> _TRY IT_
Verbatim copy, images omitted: return the full listing.
-- Opening Marker --
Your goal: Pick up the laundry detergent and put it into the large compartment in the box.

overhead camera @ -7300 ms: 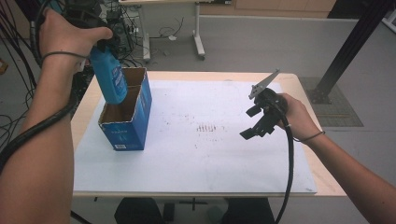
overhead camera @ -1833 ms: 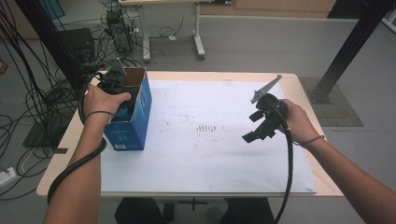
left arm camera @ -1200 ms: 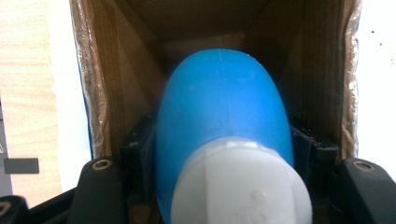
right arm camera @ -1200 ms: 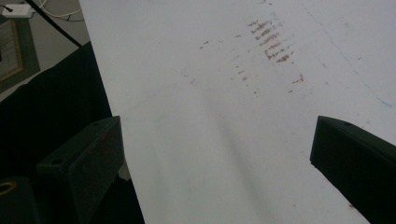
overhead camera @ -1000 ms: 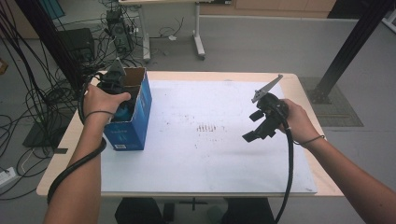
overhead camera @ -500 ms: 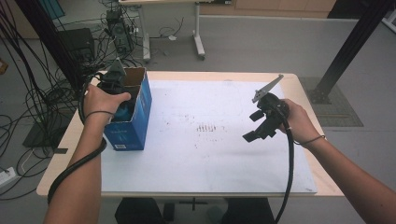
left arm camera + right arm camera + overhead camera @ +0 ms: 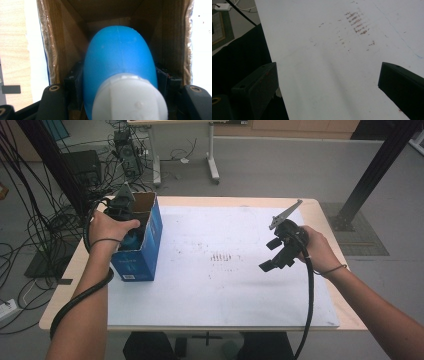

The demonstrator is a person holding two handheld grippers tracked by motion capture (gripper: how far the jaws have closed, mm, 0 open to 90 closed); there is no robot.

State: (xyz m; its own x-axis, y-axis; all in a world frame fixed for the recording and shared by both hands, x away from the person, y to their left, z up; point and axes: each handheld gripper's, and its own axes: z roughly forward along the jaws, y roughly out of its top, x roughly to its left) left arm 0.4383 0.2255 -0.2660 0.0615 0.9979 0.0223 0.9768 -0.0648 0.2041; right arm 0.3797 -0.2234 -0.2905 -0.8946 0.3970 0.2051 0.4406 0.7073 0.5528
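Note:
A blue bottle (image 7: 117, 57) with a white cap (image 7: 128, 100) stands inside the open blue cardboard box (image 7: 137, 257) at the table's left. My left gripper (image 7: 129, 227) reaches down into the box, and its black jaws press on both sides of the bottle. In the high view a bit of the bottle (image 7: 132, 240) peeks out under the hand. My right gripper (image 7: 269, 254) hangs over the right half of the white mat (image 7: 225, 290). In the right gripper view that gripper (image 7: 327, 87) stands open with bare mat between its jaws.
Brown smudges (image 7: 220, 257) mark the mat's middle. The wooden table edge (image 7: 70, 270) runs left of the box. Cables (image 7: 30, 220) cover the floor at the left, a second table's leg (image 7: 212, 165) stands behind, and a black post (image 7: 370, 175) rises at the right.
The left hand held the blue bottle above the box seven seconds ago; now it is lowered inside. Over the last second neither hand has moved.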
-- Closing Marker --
> _RESULT OF THE TASK_
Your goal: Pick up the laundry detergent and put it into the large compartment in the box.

overhead camera @ -7300 ms: 
overhead camera @ -1833 ms: 
left arm camera @ -1200 ms: 
right arm camera @ -1200 ms: 
overhead camera @ -1000 ms: 
overhead camera @ -500 ms: 
left arm camera + right arm camera + overhead camera @ +0 ms: 

The demonstrator is a person holding two handheld grippers tracked by motion capture (gripper: how far the jaws have closed, mm, 0 open to 90 closed); there is no robot.

State: (xyz m; its own x-axis, y-axis; all in a world frame fixed for the recording and shared by both hands, x away from the person, y to their left, z up; point and axes: each handheld gripper's, and its own axes: z roughly forward along the jaws, y roughly out of its top, x roughly to its left) left arm 0.4383 0.2255 -0.2660 0.0615 0.9979 0.0223 0.9768 -0.0648 0.2041; right arm 0.3797 -0.2234 -0.2905 -0.8946 0.3970 0.2051 0.4406 0.7073 0.5528
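Note:
A blue bottle (image 7: 117, 57) with a white cap (image 7: 128, 100) stands inside the open blue cardboard box (image 7: 137, 257) at the table's left. My left gripper (image 7: 129, 227) reaches down into the box, and its black jaws press on both sides of the bottle. In the high view a bit of the bottle (image 7: 132, 240) peeks out under the hand. My right gripper (image 7: 269, 254) hangs over the right half of the white mat (image 7: 225, 290). In the right gripper view that gripper (image 7: 327, 87) stands open with bare mat between its jaws.
Brown smudges (image 7: 220, 257) mark the mat's middle. The wooden table edge (image 7: 70, 270) runs left of the box. Cables (image 7: 30, 220) cover the floor at the left, a second table's leg (image 7: 212, 165) stands behind, and a black post (image 7: 370, 175) rises at the right.
The left hand held the blue bottle above the box seven seconds ago; now it is lowered inside. Over the last second neither hand has moved.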

This is the complete answer.